» DESCRIPTION OF THE TASK:
Go through the listing and return every line with "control" in it.

» SUPPLIED DATA:

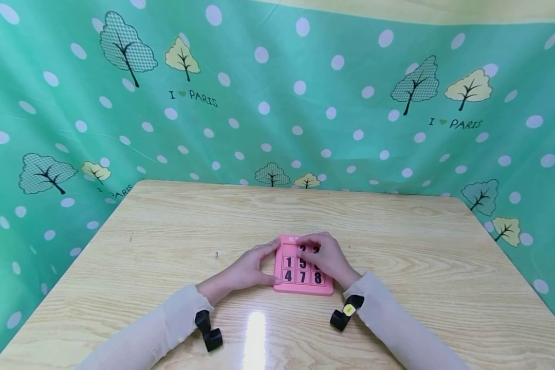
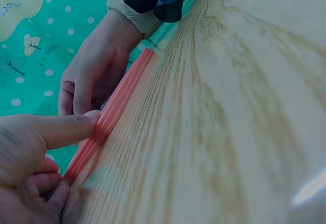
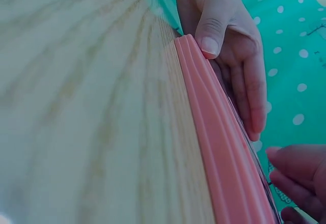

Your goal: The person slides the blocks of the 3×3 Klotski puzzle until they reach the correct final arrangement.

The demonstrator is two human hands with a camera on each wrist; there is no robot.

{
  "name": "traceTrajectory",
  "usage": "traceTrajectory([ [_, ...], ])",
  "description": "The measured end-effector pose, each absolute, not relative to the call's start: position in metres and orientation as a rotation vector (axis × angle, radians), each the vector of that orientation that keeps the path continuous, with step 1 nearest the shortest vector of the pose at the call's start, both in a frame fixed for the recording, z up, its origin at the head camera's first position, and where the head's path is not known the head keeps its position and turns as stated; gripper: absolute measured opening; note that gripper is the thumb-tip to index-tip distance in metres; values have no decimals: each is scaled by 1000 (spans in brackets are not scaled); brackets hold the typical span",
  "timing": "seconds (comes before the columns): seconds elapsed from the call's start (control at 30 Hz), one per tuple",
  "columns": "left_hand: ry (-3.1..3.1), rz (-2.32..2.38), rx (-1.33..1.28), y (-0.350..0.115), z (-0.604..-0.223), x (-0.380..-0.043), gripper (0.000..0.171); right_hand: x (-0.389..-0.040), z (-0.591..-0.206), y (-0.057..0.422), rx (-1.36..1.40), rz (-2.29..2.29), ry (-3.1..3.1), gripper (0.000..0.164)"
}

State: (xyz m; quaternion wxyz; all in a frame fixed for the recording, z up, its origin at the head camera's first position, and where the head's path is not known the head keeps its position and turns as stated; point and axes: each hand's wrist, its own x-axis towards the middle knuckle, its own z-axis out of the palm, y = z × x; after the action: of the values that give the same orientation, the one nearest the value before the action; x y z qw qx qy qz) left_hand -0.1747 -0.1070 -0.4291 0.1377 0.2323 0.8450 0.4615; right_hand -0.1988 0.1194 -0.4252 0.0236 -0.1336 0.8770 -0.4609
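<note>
A pink number slide puzzle (image 1: 305, 289) lies flat on the wooden table, white lettering along its top border. Its bottom row reads 4, 7, 8; 1 and 5 show in the middle row, and 2 and 3 are partly covered in the top row. The top-left space holds no tile. My left hand (image 1: 250, 266) grips the puzzle's left side, thumb at the lower corner and fingers farther up. Over the upper tiles my right hand (image 1: 325, 255) is bent, thumb and index fingertips around the 2 tile; its other fingers hide part of the right column.
The pale wooden table (image 1: 176, 221) stretches around the puzzle on all sides. Behind it hangs a green dotted curtain (image 1: 277, 128) with tree prints. Each sleeve carries a black wrist camera (image 1: 208, 331) near the tabletop. A bright light reflection shows at the front.
</note>
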Motion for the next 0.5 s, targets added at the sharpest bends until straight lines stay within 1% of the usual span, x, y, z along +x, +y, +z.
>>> traceTrajectory([
  [0.23, 2442, 1334, 669, -107, -428, -174, 89, -187, -427, 122, -432, -1477, 2656, 25],
  [0.5, 2438, 1339, 673, -107, -428, -174, 89, -181, -429, 120, -481, -1378, 2708, 26],
])
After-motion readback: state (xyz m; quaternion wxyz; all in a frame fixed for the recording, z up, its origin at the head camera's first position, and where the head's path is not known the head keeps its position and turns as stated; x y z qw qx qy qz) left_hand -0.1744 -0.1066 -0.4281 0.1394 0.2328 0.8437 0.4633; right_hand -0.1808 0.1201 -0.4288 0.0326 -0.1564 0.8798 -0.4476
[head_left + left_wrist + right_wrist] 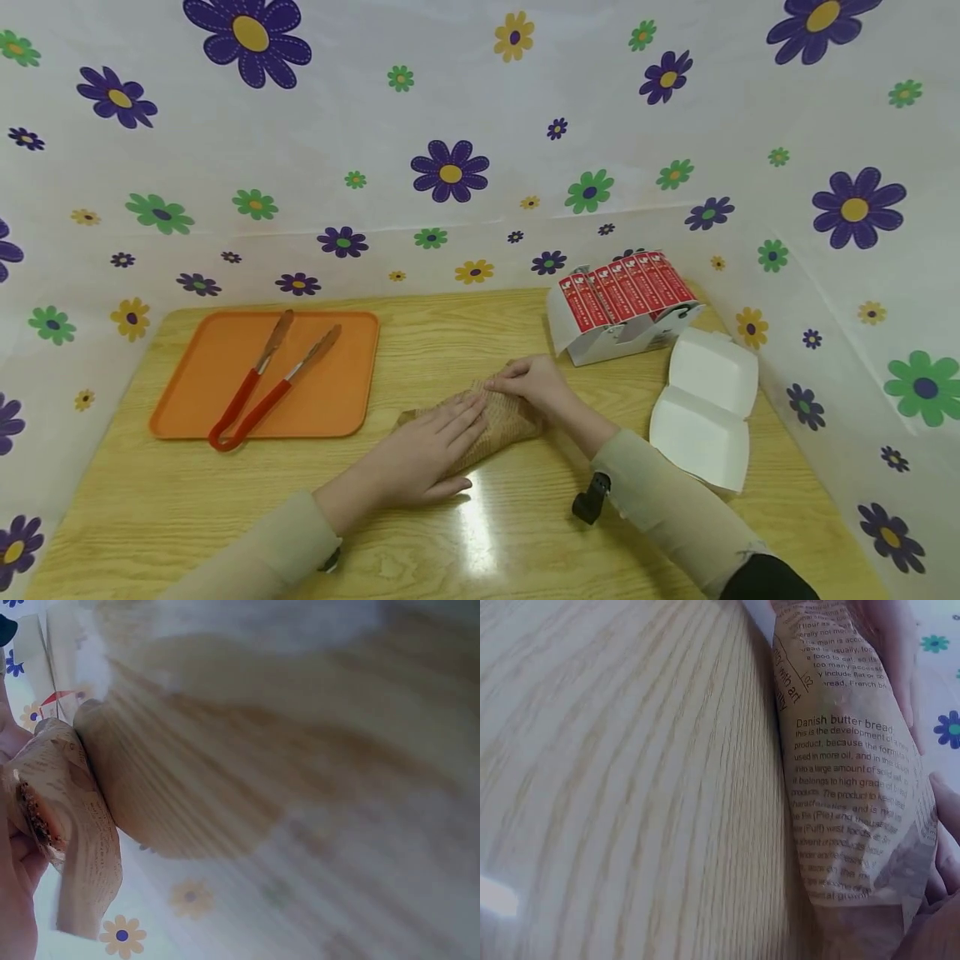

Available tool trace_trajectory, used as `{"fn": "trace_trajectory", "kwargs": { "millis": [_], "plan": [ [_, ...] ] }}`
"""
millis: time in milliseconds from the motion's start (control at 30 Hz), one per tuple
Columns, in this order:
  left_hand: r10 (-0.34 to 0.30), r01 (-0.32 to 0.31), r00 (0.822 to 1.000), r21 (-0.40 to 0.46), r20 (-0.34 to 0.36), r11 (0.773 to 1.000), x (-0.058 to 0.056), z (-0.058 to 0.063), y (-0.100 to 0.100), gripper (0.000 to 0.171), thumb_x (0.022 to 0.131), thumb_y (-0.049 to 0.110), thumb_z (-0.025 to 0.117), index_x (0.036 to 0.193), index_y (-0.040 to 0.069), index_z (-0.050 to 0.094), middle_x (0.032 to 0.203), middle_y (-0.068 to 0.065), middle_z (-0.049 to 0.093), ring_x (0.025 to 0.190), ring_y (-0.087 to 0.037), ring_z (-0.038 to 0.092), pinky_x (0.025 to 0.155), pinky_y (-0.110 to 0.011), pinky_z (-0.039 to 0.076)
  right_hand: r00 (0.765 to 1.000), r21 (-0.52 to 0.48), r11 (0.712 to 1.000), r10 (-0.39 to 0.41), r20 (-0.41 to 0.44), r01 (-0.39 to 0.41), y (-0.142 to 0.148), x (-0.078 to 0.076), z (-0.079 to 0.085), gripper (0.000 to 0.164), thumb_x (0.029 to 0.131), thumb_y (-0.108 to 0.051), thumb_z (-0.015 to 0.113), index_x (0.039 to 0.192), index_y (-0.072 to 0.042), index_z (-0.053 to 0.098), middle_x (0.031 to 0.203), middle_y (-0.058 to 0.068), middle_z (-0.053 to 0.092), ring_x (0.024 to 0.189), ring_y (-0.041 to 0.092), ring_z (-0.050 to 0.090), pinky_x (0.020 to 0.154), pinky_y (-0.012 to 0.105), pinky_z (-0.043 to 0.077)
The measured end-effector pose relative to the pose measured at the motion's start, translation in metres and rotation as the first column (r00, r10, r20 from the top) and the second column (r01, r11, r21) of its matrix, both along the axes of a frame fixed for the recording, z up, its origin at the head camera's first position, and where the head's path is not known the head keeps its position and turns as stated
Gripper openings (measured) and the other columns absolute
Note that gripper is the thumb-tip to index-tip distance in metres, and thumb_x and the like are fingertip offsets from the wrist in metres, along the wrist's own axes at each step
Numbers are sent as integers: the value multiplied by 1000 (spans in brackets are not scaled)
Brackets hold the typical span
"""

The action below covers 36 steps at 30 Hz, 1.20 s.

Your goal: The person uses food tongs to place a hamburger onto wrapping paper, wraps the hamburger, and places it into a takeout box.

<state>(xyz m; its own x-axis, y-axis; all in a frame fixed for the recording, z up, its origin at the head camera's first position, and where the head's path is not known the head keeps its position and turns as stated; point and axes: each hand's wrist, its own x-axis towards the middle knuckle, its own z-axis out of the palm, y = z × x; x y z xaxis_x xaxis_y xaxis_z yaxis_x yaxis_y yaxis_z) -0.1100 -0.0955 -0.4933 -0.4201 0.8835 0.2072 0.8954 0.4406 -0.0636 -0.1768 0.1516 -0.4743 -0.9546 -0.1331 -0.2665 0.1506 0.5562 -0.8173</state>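
In the middle of the table lies a package of brown printed food wrapping paper [504,423]. My left hand [427,446] rests on its left part with the fingers stretched out. At the upper right edge, my right hand [534,382] pinches the paper between thumb and fingers. Through a gap in the wrap, the left wrist view shows some food with a dark, speckled edge [39,814]. Up close in the right wrist view, the wrapping paper [847,787] carries lines of print, among them "Danish butter bread". Most of the food is hidden inside.
Red-handled tongs [240,408] lie spread on an orange tray [352,367] at the left. A white carton [622,337] with red-printed packets [626,287] stands at the back right. Beside it, a white clamshell box [705,433] lies with its lid up. A flowered cloth [450,100] surrounds the wooden table.
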Motion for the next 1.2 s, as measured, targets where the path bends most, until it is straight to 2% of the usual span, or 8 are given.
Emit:
{"fn": "trace_trajectory", "kwargs": {
  "millis": [167, 233, 333, 500, 667, 833, 1000, 1200],
  "plan": [
    [21, -21, 999, -18, 31, 1000, -1, -1, 2, 85, 104, 56, 58, 164, 0, 36, 172, -19, 35, 161, -33, 34, 130, -44, 37, 1000, -115, 993, -30, 2, 30, 3, -2, 5, 22, 97, -17, 79, 103, 5, 81, 107, 18, 82, 86, 8, 69, 79, 21, 58],
    [26, -25, 999, -19, 38, 999, -1, -1, 3, 85, 104, 55, 58, 164, 0, 34, 172, -19, 34, 161, -33, 34, 130, -44, 37, 998, -207, 977, -54, 6, 55, 6, -1, 6, 23, 99, -10, 74, 109, 10, 78, 107, 21, 81, 80, 3, 70, 77, 17, 60],
    [32, -31, 998, -24, 49, 999, -1, -1, 4, 87, 105, 56, 57, 165, -1, 31, 173, -19, 33, 161, -33, 33, 130, -44, 36, 995, -264, 961, -94, -28, 83, 15, 2, 5, 25, 101, -7, 71, 115, 13, 74, 107, 23, 81, 80, 3, 74, 78, 16, 61],
    [44, -42, 996, -28, 72, 999, 2, 0, 4, 91, 104, 59, 58, 165, -1, 31, 173, -20, 31, 162, -34, 32, 130, -45, 36, 981, -188, 970, -174, -90, 155, 36, 7, 3, 27, 100, -14, 75, 118, 6, 77, 110, 17, 82, 93, 9, 76, 86, 18, 58],
    [53, -50, 995, -32, 86, 998, 3, 1, 4, 91, 103, 61, 58, 165, -1, 32, 173, -22, 30, 161, -35, 32, 129, -46, 37, 964, -210, 951, -250, -95, 226, 56, 11, 4, 32, 100, -15, 76, 124, 6, 75, 114, 15, 81, 85, -9, 69, 82, 9, 56],
    [53, -50, 996, -32, 73, 998, 2, 0, 3, 91, 103, 60, 58, 165, -1, 31, 172, -22, 31, 162, -37, 31, 129, -46, 37, 951, -188, 948, -284, -122, 259, 73, 13, 1, 34, 100, -16, 75, 127, 5, 74, 120, 18, 79, 85, -14, 66, 82, 7, 54],
    [49, -48, 997, -24, 58, 999, 2, -2, 4, 92, 102, 60, 60, 165, -2, 32, 172, -22, 33, 161, -37, 32, 128, -46, 39, 938, -153, 935, -335, -92, 319, 84, 13, -6, 35, 100, -18, 75, 130, 2, 74, 122, 16, 79, 85, -14, 64, 81, 6, 52],
    [55, -52, 996, -38, 67, 998, 2, -1, 3, 94, 102, 62, 59, 165, -1, 31, 172, -22, 32, 162, -37, 31, 128, -46, 40, 920, -212, 901, -391, -16, 380, 87, 15, -16, 39, 101, -15, 73, 134, 6, 70, 126, 20, 77, 83, -13, 66, 78, 7, 55]
  ]
}}
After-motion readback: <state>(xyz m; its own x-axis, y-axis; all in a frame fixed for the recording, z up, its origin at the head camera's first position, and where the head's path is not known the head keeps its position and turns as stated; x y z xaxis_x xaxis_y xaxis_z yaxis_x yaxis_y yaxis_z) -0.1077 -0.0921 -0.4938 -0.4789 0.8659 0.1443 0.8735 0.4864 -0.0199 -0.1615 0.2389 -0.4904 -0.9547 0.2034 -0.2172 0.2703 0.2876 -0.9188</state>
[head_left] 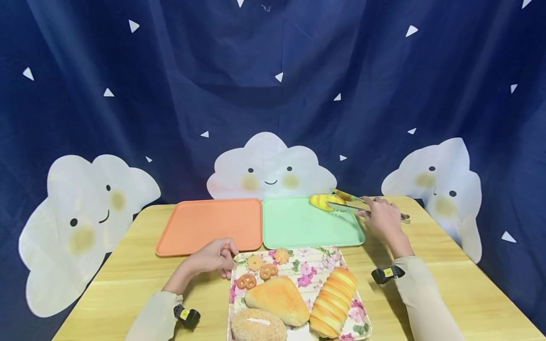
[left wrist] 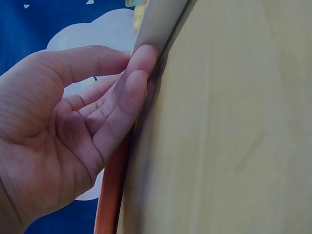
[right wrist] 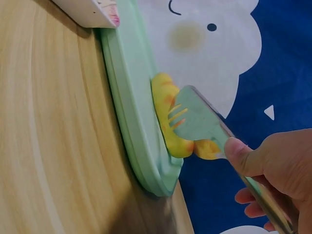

» EXERCISE ANSWER:
  "timing": "seconds (comes before the columns): seconds elapsed from the call's start (control at 30 Hz), one per tuple",
millis: time in milliseconds from the motion's start (control at 30 Hz), one per tuple

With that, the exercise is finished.